§ **ABOUT THIS EXERCISE**: Beginning with the first line, transcribe the entries below exactly through the line containing "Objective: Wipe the", inclusive.

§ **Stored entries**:
_____

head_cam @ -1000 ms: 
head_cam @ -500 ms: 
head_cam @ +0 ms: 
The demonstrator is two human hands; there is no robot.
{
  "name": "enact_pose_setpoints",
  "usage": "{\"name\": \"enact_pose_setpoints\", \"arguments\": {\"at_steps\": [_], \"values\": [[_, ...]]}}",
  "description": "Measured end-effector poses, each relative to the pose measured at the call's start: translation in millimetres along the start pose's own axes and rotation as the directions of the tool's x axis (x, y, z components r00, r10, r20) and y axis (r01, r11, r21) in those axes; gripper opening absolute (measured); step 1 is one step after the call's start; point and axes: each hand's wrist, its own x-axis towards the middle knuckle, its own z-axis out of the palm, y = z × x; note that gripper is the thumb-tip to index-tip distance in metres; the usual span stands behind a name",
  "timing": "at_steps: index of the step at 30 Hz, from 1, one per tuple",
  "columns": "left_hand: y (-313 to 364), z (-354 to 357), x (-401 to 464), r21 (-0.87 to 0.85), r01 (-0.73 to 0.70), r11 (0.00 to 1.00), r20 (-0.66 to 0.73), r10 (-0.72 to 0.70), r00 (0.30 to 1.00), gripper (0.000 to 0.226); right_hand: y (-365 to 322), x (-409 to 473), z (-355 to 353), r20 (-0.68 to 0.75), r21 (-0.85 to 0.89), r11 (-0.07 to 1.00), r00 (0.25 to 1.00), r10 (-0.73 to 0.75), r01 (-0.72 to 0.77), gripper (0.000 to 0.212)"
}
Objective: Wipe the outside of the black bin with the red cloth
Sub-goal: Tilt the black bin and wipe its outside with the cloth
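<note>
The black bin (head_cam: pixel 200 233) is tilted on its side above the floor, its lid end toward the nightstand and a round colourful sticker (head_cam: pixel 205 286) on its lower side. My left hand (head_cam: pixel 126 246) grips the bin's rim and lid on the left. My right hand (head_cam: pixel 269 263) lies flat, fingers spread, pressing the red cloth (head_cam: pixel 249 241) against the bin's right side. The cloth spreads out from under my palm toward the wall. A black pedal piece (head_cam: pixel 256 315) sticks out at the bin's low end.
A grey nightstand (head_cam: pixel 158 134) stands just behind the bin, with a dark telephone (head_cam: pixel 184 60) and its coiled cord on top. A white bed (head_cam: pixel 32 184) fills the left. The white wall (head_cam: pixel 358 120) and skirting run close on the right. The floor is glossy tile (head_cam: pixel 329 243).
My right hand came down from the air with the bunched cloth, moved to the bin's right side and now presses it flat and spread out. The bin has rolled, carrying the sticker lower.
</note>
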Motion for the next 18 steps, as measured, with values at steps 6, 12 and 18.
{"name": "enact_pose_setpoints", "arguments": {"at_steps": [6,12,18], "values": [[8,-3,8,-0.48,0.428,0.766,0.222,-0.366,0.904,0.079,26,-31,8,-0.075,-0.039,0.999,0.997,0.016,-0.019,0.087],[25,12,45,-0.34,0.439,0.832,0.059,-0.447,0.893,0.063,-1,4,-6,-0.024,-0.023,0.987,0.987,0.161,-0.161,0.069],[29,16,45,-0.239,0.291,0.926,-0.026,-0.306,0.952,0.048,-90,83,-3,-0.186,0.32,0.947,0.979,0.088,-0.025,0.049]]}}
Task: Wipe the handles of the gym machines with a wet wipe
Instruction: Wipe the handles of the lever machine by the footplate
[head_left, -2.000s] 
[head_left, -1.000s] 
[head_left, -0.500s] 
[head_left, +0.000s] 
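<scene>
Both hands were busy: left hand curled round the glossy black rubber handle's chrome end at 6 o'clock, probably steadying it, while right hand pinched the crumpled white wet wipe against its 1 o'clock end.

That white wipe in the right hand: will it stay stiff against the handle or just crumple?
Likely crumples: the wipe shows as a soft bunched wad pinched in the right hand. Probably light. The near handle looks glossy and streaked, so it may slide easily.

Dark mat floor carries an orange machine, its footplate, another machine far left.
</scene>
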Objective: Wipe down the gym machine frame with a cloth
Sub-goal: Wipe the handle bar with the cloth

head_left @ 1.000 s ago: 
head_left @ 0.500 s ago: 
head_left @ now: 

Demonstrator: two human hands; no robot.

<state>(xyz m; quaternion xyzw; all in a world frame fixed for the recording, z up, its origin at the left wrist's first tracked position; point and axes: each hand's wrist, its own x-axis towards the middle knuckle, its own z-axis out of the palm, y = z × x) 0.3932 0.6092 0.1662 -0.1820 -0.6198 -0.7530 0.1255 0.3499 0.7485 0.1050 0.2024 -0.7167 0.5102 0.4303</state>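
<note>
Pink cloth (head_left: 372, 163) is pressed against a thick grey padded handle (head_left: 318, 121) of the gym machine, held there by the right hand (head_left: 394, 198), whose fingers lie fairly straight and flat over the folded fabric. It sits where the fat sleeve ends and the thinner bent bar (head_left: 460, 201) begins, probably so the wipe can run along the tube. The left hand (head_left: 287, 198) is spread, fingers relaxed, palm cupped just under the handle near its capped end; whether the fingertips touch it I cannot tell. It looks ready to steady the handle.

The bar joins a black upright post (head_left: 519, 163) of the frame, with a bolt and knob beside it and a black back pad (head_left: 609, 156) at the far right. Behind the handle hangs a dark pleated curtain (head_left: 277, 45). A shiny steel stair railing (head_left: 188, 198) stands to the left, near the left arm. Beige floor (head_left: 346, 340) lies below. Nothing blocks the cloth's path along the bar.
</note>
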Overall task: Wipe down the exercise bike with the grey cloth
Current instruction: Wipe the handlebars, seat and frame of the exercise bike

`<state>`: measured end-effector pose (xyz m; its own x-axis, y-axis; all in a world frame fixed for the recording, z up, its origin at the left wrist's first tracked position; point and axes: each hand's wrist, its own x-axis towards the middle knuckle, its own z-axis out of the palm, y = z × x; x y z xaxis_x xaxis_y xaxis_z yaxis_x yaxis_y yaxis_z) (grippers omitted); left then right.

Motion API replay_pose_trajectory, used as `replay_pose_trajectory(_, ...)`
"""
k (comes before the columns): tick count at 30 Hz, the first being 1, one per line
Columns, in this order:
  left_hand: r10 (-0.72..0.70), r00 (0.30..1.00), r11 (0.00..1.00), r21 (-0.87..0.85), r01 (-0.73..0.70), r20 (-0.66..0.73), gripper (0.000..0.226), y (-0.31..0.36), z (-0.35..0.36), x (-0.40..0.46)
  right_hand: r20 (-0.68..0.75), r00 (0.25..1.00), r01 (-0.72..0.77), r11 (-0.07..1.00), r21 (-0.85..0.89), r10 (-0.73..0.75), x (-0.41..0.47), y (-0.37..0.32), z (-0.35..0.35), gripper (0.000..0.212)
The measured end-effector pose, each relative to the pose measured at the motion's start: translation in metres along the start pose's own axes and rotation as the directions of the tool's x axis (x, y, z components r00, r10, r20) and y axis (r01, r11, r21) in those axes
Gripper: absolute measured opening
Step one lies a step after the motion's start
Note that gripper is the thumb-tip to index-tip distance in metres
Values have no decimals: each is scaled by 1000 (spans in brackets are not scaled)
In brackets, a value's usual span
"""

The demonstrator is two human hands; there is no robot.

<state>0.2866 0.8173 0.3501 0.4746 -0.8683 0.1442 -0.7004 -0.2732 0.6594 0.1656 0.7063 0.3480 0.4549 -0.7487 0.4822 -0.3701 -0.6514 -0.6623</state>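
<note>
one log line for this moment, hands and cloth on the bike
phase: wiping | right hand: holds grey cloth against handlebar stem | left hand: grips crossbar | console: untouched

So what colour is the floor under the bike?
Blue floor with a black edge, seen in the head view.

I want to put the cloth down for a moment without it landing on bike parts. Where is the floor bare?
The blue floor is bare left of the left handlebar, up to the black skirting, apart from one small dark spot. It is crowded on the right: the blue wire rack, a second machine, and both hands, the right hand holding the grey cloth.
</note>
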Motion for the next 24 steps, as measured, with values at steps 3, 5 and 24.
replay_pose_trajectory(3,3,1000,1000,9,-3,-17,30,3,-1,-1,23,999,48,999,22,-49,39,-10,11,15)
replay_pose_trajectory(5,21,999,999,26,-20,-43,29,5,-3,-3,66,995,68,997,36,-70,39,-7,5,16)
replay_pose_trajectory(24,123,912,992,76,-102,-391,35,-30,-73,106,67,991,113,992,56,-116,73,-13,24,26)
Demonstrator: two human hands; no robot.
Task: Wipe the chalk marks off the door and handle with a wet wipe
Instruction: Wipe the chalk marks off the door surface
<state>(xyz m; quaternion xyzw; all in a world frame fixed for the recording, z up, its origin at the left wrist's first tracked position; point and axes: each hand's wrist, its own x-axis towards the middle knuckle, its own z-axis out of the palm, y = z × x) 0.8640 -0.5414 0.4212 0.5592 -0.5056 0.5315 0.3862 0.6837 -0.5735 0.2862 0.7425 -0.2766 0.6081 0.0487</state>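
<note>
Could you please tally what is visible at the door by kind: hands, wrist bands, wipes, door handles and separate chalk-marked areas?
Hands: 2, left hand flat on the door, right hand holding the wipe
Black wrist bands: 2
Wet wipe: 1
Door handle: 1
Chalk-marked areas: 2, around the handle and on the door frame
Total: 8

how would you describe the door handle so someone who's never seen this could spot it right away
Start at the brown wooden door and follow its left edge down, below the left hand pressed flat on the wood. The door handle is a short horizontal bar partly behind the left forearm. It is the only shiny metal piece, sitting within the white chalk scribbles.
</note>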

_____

§ **ANSWER FOR THIS EXERCISE**:
head_cam @ -1000 ms: 
head_cam @ -500 ms: 
head_cam @ +0 ms: 
The demonstrator is two human hands; there is no robot.
{
  "name": "enact_pose_setpoints",
  "usage": "{\"name\": \"enact_pose_setpoints\", \"arguments\": {\"at_steps\": [_], \"values\": [[_, ...]]}}",
  "description": "Measured end-effector poses, each relative to the pose measured at the call's start: translation in millimetres along the start pose's own axes and rotation as the directions of the tool's x axis (x, y, z components r00, r10, r20) and y axis (r01, r11, r21) in those axes; gripper opening absolute (measured); step 1 is one step after the call's start; point and axes: each hand's wrist, its own x-axis towards the middle knuckle, its own z-axis out of the palm, y = z × x; note that gripper is the thumb-tip to index-tip distance in metres; the usual span stands behind a name",
  "timing": "at_steps: index of the step at 30 Hz, from 1, one per tuple",
  "columns": "left_hand: y (-313 to 364), z (-354 to 357), x (-401 to 464), r21 (-0.87 to 0.85), r01 (-0.73 to 0.70), r11 (0.00 to 1.00), r20 (-0.66 to 0.73), r10 (-0.72 to 0.70), r00 (0.30 to 1.00), gripper (0.000 to 0.226); right_hand: y (-365 to 322), x (-409 to 473), z (-355 to 353), r20 (-0.68 to 0.75), r21 (-0.85 to 0.89), r11 (-0.07 to 1.00), r00 (0.25 to 1.00), r10 (-0.73 to 0.75), r01 (-0.72 to 0.77), gripper (0.000 to 0.212)"
}
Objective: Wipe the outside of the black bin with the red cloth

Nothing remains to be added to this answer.